Boyle was once an enthusiastic consumer of technology, the first of his friends to get a Commodore 64 and a mobile phone. But, he says, “We didn’t know it at the time but we were all enthusiastically taking part in the largest, most widespread social experiment in the history of human cultures, without any idea of its intended or unintended consequences.” Of those consequences, he says, “I watch a connected world grow ever more disconnected.”
So practically, how does it work? He has to learn to make fire. He has to build his cabin by hand (it looks kinda nice, though!). He makes mistakes. The woman he is with at the beginning of the book (this is a bit of a spoiler) decides she doesn’t want that life, so she leaves him. And he deals with criticism. “Despite knowing little or nothing of the bloody, mucky realities of land-based lives,” Boyle writes, “people sometimes tell me to be careful not to romanticise the past. On this, I agree. But I tell them to be even more careful of romanticising the future.”
On the topic of writing (about which I have so many questions – how does he fact-check? How does he even know of the existence of recent books he references?) he is fascinating: “For the first time in my life I’m actually enjoying the process of writing. My head no longer hurts at the end of a long day. I find myself staring into the orchard for prolonged periods before I even put pen to paper, but when I finally act, I can write 1500 words without stopping. My thinking has got slower. Just as carpenters always recommend measuring twice and cutting once, I think I’m thinking twice and writing once… Sydney J. Harris once said, ‘The real danger is not that computers will begin to think like men, but that men will begin to think like computers.’ … The pencil has changed how I think, slowed me down, and made my words human again.”
He has so many interesting things to say about community, success, nature, work (technology frees up our time so that we can work to afford our technology). I would have absolutely loved to hear more from the women in his life, however – the domestic technology he eschews changed women’s lives so dramatically that were a woman to make the same choice, it would have a very different resonance. Not to mention the various medical advances that have liberated women – what does a woman who lives without technology do when she gets her period? (Who would go back to rags out of choice?) Or what if she gets pregnant? How does she deal with the completely different social expectations of her? These are topics he can’t address, and that I would love to hear about.

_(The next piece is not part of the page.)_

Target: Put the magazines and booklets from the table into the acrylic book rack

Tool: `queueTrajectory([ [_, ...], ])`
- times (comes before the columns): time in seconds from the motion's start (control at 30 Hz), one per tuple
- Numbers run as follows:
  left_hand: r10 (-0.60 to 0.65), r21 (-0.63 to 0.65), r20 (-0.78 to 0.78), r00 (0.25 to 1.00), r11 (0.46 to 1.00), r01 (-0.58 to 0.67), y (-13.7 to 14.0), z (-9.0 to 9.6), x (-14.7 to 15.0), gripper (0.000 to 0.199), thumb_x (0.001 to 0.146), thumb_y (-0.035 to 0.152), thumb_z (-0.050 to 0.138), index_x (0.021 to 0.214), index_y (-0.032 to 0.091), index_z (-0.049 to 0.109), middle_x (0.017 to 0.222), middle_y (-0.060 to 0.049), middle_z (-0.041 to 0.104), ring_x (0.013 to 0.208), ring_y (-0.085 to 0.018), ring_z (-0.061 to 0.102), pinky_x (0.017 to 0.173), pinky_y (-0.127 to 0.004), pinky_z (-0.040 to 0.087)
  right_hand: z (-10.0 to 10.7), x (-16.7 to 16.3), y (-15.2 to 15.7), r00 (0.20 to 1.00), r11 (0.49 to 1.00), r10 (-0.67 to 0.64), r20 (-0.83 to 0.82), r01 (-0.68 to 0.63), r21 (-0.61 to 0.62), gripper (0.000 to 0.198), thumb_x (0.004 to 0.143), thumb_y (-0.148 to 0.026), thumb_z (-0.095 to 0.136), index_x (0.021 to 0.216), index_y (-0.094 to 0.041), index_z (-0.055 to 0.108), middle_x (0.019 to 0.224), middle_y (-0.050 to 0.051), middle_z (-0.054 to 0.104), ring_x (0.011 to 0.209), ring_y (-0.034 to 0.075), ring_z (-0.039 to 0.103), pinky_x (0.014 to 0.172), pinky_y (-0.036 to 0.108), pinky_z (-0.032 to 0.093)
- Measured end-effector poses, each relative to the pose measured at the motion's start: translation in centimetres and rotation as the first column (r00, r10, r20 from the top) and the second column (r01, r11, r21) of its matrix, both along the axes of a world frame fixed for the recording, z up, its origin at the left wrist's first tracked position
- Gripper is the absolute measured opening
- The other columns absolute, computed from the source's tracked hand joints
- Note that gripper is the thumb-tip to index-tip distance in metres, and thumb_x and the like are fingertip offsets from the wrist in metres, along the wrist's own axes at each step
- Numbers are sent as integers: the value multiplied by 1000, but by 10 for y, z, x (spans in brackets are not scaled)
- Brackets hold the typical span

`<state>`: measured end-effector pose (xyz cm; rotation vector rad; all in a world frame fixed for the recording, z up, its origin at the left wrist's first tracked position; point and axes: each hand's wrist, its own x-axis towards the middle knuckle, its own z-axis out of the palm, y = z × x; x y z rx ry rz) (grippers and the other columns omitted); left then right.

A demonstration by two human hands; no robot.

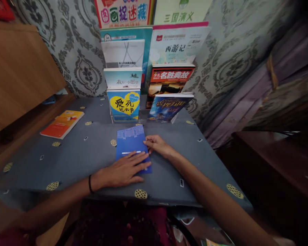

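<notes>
A thin blue booklet (130, 141) lies on the cloth-covered table (92, 160) in front of me, with pale line patterns along its top and a small white label lower down. My left hand (125, 169) rests flat across its lower part, fingers spread, hiding some of the cover. At the booklet's right edge, my right hand (157, 145) pinches the cover between thumb and fingers. Just behind stand a yellow-and-blue book (124, 106) and a dark blue book (168, 108) in a clear stand.
Several more books rise in tiers behind, among them a red-and-black book (170, 80) and a white book (123, 78). An orange book (63, 124) lies at the left of the table. A wooden cabinet (20, 71) borders the left side, and a purple curtain (236, 95) hangs at right.
</notes>
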<state>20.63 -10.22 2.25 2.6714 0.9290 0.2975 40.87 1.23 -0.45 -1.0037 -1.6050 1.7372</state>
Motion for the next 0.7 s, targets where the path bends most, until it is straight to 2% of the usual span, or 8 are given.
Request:
queueTrajectory([
  [0.1,-166,-152,98,981,972,179,-8,11,-5,36,104,31,45,135,27,61,146,-2,59,141,-17,48,122,-35,32,1,0,0,1000,1000,0,4,0,13,42,66,-54,81,65,-19,58,54,-5,58,49,9,53,44,20,46],
  [0.17,-125,-194,147,981,969,153,1,21,-10,37,106,29,36,131,25,63,142,1,63,137,-15,53,117,-31,39,3,0,-1,1000,1000,-3,3,3,31,41,68,-54,80,66,-20,58,55,-5,57,49,9,52,44,20,45],
  [0.23,14,-89,148,989,996,-1,20,31,-14,40,106,28,37,139,19,56,153,-4,52,143,-21,46,118,-37,38,5,-1,-2,1000,998,7,-8,-6,55,41,70,-55,79,66,-20,57,55,-5,56,48,9,52,43,20,44],
  [0.33,75,156,18,997,985,-77,54,45,-16,57,101,34,52,152,15,36,165,-15,29,155,-30,20,126,-54,17,10,-2,-5,997,993,70,-32,-66,102,41,73,-55,77,68,-20,57,57,-6,57,48,8,52,45,21,44],
  [0.4,29,223,-96,995,975,-7,72,51,-14,65,97,40,59,152,17,34,164,-15,30,156,-31,14,126,-57,8,13,-2,-7,991,983,132,-38,-126,133,42,75,-57,76,68,-20,58,58,-5,57,49,9,53,47,22,45],
  [0.47,-3,247,-177,984,968,48,83,55,-13,57,95,43,62,144,19,45,153,-14,47,152,-31,27,125,-57,9,15,-2,-9,984,974,175,-39,-167,153,43,77,-59,74,70,-19,60,59,-5,58,51,9,54,50,22,46],
  [0.6,-9,197,-223,975,979,54,92,61,-17,24,99,39,54,105,18,65,102,-8,70,105,-24,63,103,-41,43,19,1,-11,984,975,174,-42,-166,148,44,76,-61,75,80,-18,67,61,-6,58,53,8,50,50,20,39],
  [0.7,2,89,-154,988,996,12,96,68,-30,25,101,34,48,89,19,64,82,-3,66,78,-17,61,73,-26,44,22,3,-10,988,984,141,-55,-134,115,47,70,-62,80,80,-18,69,65,-5,62,55,8,51,51,20,38],
])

I could keep quoting and discussing – this really was a book that made me question a lot of what I take for granted about the way we live. But I’ll finish with this thought of Boyle’s: “At a time when the UN is declaring that the internet is a basic human right, the most basic right of all – to build a simple shelter where you can feed yourself and your family – seems to be drifting further out of reach than ever.”

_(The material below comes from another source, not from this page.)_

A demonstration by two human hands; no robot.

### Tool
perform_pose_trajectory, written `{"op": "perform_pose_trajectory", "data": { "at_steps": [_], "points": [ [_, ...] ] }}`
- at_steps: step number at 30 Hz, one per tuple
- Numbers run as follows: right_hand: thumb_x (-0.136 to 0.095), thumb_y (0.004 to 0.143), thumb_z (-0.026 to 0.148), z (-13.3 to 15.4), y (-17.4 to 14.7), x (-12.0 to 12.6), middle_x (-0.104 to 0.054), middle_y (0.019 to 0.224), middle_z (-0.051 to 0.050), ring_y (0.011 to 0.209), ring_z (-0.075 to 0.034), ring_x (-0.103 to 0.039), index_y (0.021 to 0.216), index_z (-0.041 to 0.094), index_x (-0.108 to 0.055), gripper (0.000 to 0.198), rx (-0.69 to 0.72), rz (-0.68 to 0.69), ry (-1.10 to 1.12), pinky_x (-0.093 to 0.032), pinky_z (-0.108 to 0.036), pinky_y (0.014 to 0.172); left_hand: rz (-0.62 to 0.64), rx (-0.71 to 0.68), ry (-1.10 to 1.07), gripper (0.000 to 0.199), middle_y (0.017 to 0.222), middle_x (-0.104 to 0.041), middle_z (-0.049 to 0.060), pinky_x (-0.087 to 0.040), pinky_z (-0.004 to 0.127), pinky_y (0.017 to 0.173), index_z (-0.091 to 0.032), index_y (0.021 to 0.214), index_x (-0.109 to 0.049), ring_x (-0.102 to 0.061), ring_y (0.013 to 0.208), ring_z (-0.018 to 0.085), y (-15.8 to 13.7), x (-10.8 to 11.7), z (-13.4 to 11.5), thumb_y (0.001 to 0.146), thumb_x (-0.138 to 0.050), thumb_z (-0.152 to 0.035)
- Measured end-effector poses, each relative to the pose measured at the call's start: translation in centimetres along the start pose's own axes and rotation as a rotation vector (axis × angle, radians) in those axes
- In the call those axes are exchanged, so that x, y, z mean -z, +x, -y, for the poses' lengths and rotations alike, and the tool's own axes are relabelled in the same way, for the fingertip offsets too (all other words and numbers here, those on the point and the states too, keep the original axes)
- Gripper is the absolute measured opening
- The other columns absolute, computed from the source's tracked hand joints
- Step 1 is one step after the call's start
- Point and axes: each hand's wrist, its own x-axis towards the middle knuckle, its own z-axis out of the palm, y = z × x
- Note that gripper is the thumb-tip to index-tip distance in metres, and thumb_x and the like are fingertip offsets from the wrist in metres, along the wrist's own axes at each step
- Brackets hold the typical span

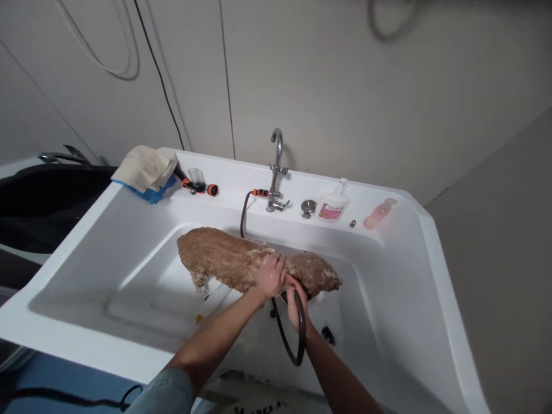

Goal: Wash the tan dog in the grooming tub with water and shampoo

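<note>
A wet, curly brown dog (226, 256) stands in the white tub (409, 276), its head pointing right and soapy foam on its shoulders and legs. My left hand (270, 276) lies on its coat just behind the neck, fingers stretched over the fur. Beside it, under the dog's neck, my right hand (296, 302) is closed around a dark hose (301, 339), which loops down below the wrist. The hose's end is hidden between my hand and the dog.
The tub's back ledge carries a chrome faucet (277, 155) with an orange hose connector (260, 192), a pump bottle (333, 206), a pink bottle (379, 214), a metal drain strainer (307, 208) and an orange-black spray nozzle (212, 190). Folded cloths (144, 167) hang over the left corner.
</note>
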Motion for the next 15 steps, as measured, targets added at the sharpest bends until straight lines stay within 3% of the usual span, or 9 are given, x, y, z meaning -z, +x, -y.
{"op": "perform_pose_trajectory", "data": {
  "at_steps": [3,6,9,11,13,15],
  "points": [
    [-0.045,0.101,0.067,-0.4,-0.1,0.0,-0.075,0.129,-0.018,0.118,-0.031,-0.072,0.127,0.018,-0.073,0.062,-0.009,-0.137,-0.070,-0.057,-0.050,0.106,0.057,-0.132,0.030,0.061,0.162,-0.051,0.023,-0.032,0.054,0.127,-0.007,0.157,-0.050,-0.044,0.154,0.034,-1.7,-1.9,-0.7,0.098,-0.050,-0.025],
    [-0.044,0.101,0.065,-0.3,0.3,0.0,-0.079,0.118,-0.016,0.109,-0.029,-0.074,0.119,0.018,-0.076,0.060,0.039,-0.053,-0.097,-0.059,-0.047,0.101,0.115,-0.185,0.087,0.062,0.167,-0.043,0.025,-0.032,0.056,0.127,-0.003,0.158,-0.047,-0.038,0.158,0.036,-3.8,-3.0,-0.5,0.098,-0.045,-0.019],
    [-0.044,0.103,0.052,0.9,1.9,0.2,-0.079,0.120,-0.016,0.111,-0.029,-0.072,0.118,0.019,-0.077,0.049,0.134,-0.013,-0.221,-0.056,-0.048,0.104,0.163,-0.287,0.076,0.060,0.166,-0.046,0.022,-0.035,0.050,0.127,-0.005,0.157,-0.050,-0.041,0.157,0.032,-5.2,-2.7,0.1,0.098,-0.039,-0.012],
    [-0.050,0.101,0.041,2.2,3.5,0.0,-0.076,0.130,-0.017,0.126,-0.033,-0.066,0.118,0.019,-0.077,0.039,0.204,0.002,-0.431,-0.043,-0.059,0.117,0.168,-0.342,0.005,0.057,0.160,-0.055,0.021,-0.040,0.045,0.124,-0.008,0.154,-0.055,-0.048,0.152,0.028,-5.3,-1.9,1.0,0.099,-0.039,-0.013],
    [-0.055,0.098,0.031,3.6,4.9,-0.6,-0.073,0.137,-0.019,0.135,-0.036,-0.060,0.120,0.018,-0.077,0.034,0.257,0.113,-0.635,-0.030,-0.065,0.124,0.109,-0.247,-0.031,0.055,0.154,-0.060,0.022,-0.044,0.046,0.121,-0.008,0.151,-0.058,-0.055,0.146,0.030,-4.9,-0.6,2.5,0.101,-0.043,-0.022],
    [-0.058,0.096,0.025,4.8,6.1,-1.3,-0.073,0.139,-0.017,0.135,-0.033,-0.061,0.125,0.018,-0.076,0.035,0.351,0.337,-0.716,-0.033,-0.059,0.124,0.016,-0.035,0.017,0.064,0.154,-0.058,0.028,-0.041,0.054,0.122,-0.003,0.151,-0.057,-0.054,0.145,0.038,-4.2,0.7,4.4,0.099,-0.051,-0.039]
  ]
}}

Yes, the choice to live without technology is extreme. But we all know that the way most of us in the Western world live is literally destroying the earth. So who’s right? Me, defensively explaining that it’s all very well for him, but it wouldn’t work for me? Or Boyle, whose footprints on the earth are almost as light as a hare’s or a hedgehog’s? Ultimately, he doesn’t really want us to answer that question. He’s not challenging his readers to take up his lifestyle – he’s simply explaining his own choice. Is it selfish? Maybe. Is it the best he can do? Definitely.